# WHAT TO PRODUCE
Could you return every line of the material that contains the word "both"?
<<<<
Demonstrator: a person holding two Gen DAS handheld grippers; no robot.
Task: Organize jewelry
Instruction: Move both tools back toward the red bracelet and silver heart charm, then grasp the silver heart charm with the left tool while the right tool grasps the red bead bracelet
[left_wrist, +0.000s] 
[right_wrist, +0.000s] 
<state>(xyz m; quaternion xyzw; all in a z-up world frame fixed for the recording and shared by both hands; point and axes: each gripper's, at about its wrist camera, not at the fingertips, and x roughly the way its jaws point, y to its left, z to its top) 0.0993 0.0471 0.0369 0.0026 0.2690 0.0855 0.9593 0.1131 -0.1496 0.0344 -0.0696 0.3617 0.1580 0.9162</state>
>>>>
# OUTPUT OF THE TASK
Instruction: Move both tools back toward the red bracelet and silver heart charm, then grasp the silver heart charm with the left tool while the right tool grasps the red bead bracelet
<state>(xyz m; quaternion xyzw; all in a z-up world frame fixed for the recording and shared by both hands; point and axes: each gripper's, at about its wrist camera, not at the fingertips, and x roughly the way its jaws point, y to its left, z to its top) 0.0993 0.0471 0.0369 0.0026 0.2690 0.0855 0.9593 0.1131 -0.1496 0.0344 -0.0696 0.3617 0.1580 0.9162</state>

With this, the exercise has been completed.